■ Problem to solve
Find the line containing "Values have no" in the records below. Copy exactly that line and each one after it, ending at the line containing "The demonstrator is", and nothing more.

■ Data shown

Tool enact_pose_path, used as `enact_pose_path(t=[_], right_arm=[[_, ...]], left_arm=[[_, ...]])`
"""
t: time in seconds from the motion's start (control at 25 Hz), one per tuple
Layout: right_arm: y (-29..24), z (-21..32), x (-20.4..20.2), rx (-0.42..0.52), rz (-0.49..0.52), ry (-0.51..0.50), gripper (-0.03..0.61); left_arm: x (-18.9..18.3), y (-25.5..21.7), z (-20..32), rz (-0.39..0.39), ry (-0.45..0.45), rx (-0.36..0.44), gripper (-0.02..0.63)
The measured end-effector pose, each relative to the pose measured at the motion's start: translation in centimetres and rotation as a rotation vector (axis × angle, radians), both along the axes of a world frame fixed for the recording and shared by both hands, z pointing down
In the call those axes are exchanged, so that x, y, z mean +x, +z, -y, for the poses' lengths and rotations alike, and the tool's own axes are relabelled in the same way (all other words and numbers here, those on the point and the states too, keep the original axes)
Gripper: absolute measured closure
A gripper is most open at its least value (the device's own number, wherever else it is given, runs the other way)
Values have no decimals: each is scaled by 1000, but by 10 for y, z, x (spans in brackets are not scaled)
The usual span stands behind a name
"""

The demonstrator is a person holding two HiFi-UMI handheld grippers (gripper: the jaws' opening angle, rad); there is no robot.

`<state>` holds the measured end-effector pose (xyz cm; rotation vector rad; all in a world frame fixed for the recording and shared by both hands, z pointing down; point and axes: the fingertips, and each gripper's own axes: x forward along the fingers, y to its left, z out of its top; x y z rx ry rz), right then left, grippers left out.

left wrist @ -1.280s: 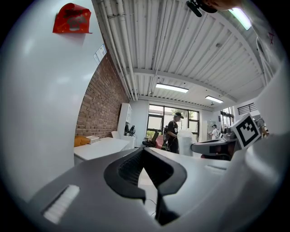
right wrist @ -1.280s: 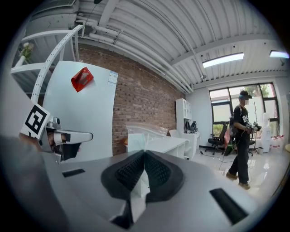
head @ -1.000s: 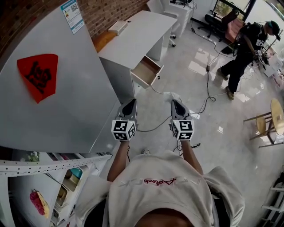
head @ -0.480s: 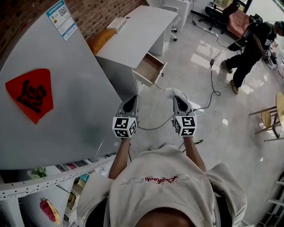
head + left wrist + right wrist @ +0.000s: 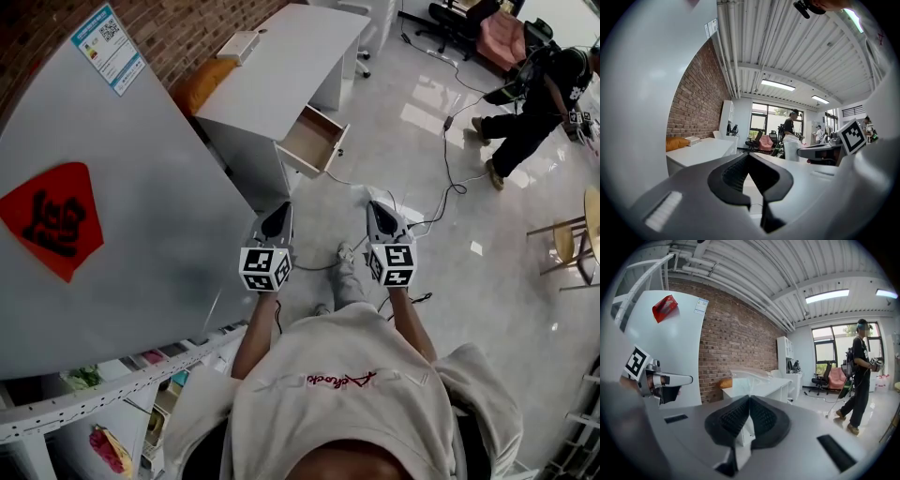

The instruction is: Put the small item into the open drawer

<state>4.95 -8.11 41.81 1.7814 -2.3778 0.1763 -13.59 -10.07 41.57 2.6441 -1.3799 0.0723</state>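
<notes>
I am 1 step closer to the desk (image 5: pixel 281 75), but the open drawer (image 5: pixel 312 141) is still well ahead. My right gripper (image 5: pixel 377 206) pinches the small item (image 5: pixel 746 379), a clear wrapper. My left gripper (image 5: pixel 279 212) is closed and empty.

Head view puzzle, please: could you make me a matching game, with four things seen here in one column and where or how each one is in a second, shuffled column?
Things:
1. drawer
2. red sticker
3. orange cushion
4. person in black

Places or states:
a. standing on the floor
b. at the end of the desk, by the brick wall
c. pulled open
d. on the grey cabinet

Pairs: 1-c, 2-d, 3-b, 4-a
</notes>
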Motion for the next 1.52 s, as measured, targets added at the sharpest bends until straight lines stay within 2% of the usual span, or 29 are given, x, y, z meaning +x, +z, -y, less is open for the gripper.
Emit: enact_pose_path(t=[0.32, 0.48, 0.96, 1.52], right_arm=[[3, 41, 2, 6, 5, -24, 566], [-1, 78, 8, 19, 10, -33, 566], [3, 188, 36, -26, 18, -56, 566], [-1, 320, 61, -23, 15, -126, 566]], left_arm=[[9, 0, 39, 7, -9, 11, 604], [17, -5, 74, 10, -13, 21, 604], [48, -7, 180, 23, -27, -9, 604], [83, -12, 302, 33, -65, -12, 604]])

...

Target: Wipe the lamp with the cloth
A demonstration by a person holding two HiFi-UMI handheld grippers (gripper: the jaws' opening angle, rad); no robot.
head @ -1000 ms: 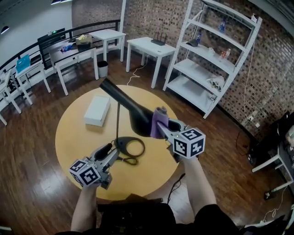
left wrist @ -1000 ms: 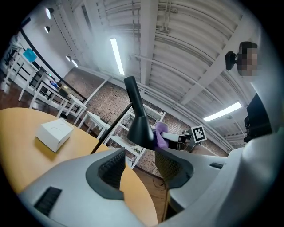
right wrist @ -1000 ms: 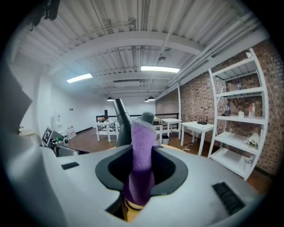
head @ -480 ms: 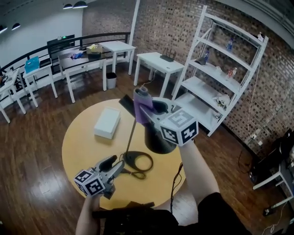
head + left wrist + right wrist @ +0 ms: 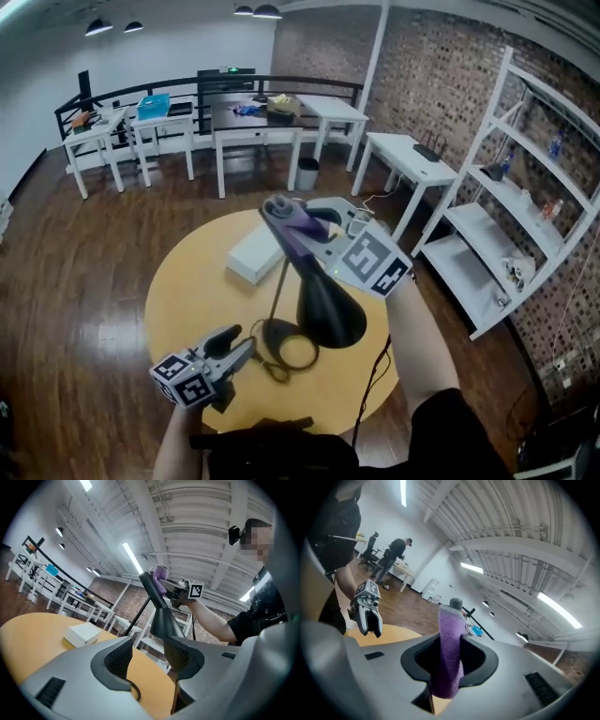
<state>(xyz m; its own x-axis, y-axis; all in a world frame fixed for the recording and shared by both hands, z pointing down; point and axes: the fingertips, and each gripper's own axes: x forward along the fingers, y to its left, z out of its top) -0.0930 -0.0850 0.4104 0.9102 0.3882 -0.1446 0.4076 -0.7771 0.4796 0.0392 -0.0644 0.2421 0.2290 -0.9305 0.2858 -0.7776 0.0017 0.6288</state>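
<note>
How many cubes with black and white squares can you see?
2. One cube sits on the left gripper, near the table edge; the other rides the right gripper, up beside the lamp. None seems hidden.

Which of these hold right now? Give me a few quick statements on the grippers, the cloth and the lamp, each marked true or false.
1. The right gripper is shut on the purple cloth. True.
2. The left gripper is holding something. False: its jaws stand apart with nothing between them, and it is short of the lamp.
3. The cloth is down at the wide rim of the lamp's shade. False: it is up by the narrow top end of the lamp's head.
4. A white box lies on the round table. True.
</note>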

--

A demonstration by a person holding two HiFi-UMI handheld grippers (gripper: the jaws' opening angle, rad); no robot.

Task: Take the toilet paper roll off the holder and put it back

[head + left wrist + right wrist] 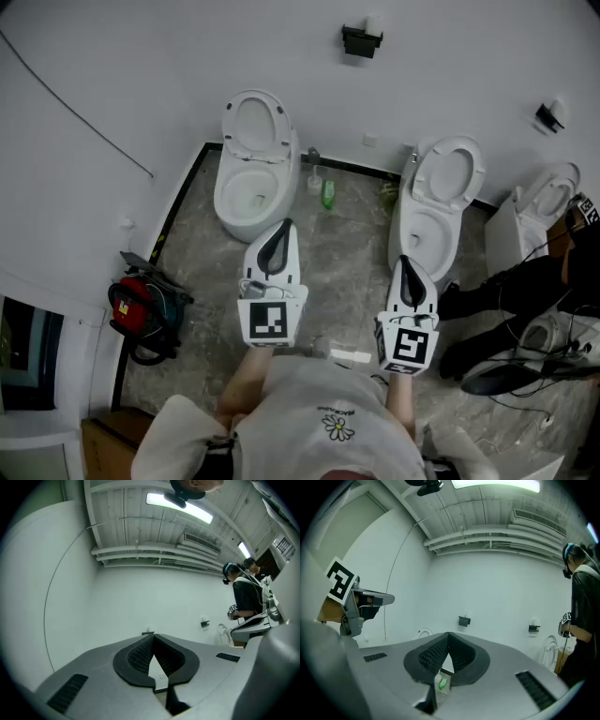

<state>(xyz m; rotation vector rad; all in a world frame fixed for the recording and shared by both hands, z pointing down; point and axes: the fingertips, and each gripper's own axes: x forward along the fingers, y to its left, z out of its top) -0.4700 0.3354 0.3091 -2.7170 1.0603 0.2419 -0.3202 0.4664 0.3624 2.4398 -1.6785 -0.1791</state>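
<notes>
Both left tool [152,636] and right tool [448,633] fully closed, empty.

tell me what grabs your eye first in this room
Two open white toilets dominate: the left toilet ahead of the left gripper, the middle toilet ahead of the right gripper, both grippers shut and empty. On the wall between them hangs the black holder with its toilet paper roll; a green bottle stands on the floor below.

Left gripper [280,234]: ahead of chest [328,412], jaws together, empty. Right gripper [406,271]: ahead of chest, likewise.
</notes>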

■ Task output
Values have no decimals: each is scaled by 1000, but by 10 for y, z, x (spans in brackets are not scaled)
The usual span stands behind a name
"""

The demonstrator is a person holding two HiFi-UMI handheld grippers (gripper: the jaws' opening angle, rad); there is no robot.

This output has been written out in full.